Citations sur L'oubliée (21)
Je suis arrivé ici poussé par l’instinct plus que par une volonté consciente. Si je m’étais interrogé alors, j’aurais trouvé peu de raisons de désirer vivre. Je n’en ai pas davantage aujourd’hui, je suis seul au monde, amnésique, menacé des plus désagréables découvertes et pourtant, je veux vivre. Je le veux… passionnément.
Obsédé par ce qu’il ignorait de son passé, il perdait patience devant la longueur de l’enquête entreprise à la demande de Lambert. Il s’irritait tout autant de la lenteur de sa convalescence, trouvant Lambert trop pusillanime, lui reprochant de le condamner, sans nécessité, à rester au lit.
« Mon passé : c’est ce que j’oublie.
La seule chose qui me lie,
C’est ma main dans mon autre main.
Mon souvenir – Rien – C’est ma trace
Mon présent, c’est tout ce qui passe
Mon avenir – Demain… demain. »
Tristan Corbière.
Par pitié, elle avait fait taire sa rancune, par pitié, elle était parvenue à pardonner, par pitié encore, elle avait voulu donner à Frédéric l’illusion de l’amitié, mais peu à peu, la sympathie remplaçait la pitié. Elle était touchée de voir les yeux tristes s’éclairer à sa vue et de sentir le prix qu’il attachait à ses moindres paroles. Il lui semblait que, depuis leur rupture, un ouragan était passé, emportant les vieux griefs et laissant sur la rive un malheureux qu’elle seule avait le pouvoir de secourir.

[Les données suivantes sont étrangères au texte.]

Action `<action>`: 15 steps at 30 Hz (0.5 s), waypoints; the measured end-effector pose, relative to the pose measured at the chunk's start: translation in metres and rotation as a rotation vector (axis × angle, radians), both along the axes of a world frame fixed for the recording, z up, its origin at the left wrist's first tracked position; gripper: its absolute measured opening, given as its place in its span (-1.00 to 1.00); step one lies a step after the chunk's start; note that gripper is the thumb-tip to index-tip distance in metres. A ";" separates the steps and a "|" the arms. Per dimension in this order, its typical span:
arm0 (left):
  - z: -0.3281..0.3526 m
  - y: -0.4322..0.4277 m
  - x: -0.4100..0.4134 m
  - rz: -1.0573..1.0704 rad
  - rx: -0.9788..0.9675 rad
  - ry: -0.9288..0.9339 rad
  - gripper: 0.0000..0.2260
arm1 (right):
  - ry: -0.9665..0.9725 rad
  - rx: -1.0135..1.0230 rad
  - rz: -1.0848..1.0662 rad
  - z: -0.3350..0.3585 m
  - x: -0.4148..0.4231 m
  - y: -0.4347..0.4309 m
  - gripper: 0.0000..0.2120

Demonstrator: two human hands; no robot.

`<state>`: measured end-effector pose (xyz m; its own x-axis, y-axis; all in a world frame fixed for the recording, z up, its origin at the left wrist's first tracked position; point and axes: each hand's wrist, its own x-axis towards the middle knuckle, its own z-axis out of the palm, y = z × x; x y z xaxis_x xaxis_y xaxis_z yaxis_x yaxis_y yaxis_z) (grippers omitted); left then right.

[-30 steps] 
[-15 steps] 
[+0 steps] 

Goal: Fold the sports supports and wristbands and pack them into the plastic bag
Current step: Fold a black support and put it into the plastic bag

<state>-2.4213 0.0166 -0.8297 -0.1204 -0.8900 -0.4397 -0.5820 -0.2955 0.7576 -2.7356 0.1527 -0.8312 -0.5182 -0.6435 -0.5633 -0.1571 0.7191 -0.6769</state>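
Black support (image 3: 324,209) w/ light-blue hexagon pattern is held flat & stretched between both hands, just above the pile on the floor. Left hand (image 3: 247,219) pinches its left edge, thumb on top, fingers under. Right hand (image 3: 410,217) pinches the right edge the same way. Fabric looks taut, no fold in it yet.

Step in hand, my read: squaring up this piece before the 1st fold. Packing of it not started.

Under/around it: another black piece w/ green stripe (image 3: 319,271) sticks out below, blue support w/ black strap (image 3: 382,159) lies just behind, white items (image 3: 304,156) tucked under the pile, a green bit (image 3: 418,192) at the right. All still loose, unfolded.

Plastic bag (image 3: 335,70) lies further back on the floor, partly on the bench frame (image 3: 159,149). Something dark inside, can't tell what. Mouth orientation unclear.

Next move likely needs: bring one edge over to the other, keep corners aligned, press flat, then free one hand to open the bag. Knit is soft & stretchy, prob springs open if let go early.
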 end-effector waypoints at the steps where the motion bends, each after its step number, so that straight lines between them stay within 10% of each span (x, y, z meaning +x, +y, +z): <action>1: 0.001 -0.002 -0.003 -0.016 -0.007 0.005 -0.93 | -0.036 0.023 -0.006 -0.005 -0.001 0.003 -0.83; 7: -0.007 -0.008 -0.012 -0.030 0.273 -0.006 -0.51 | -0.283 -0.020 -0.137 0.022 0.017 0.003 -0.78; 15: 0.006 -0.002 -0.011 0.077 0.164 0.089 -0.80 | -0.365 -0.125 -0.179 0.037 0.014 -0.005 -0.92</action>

Qu’un malade s’éprenne de son infirmière, quoi de plus classique ? Darcis voyait Anne avec les yeux d’un étranger. Comment n’aurait-il pas été attiré par sa beauté ? Séduit par la sérénité qui émanait d’elle ? N’était-ce pas de sérénité qu’il avait soif par-dessus tout ?
Chaque mot, chaque geste l’atteignaient au fond de l’âme et c’était un peu effrayant cette puissance de faire souffrir ou de rassurer d’une simple intonation de voix. Quelle impardonnable cruauté ce serait de lui laisser deviner une rancune dont les mobiles lui échappaient, alors qu’il avait besoin d’être rassuré sur lui-même.
Cette vie qu’on lui présentait comme sienne lui restait aussi étrangère qu’un récit lu dans un livre. Sans succès, il essayait de revoir le visage de ses parents, celui de ses amis. Il n’arrivait pas à croire qu’il avait été l’adolescent turbulent, le jeune homme aventureux évoqué par Lambert.
Parce qu’il lui paraissait beaucoup plus calme, Lambert, qui trouvait la guérison trop lente, voulut reprendre le traitement de piqûres fâcheusement interrompu.
J’avoue que j’ai souvent regretté de vivre une époque où les occasions sont rares d’agir spontanément. Nous sommes au siècle des bureaucrates, tout est compartimenté, même le droit de donner. Pour une fois que je peux m’offrir le luxe de quitter les sentiers battus de la charité !
Il avait un sourire malicieux qui exprimait son scepticisme tolérant. Assez lucide pour avoir conscience des mobiles qui déterminaient ses semblables, il les comprenait trop pour les juger. Sa manière caustique d’exprimer sa pensée lui avait valu des inimitiés et, par moment, il était difficile de déceler s’il était sérieux ou s’il plaisantait.
Le travail l’avait aidée à guérir. Le travail et un ressentiment qui tuait en elle tout amour. Une autre tentation la guettait. Sa désillusion avait fait lever en elle des ferments de haine. Elle se surprenait à désirer une revanche. Certes, elle eût été incapable, en admettant que l’occasion se fût offerte, de se venger, mais elle souhaitait que la vie s’en chargeât pour elle.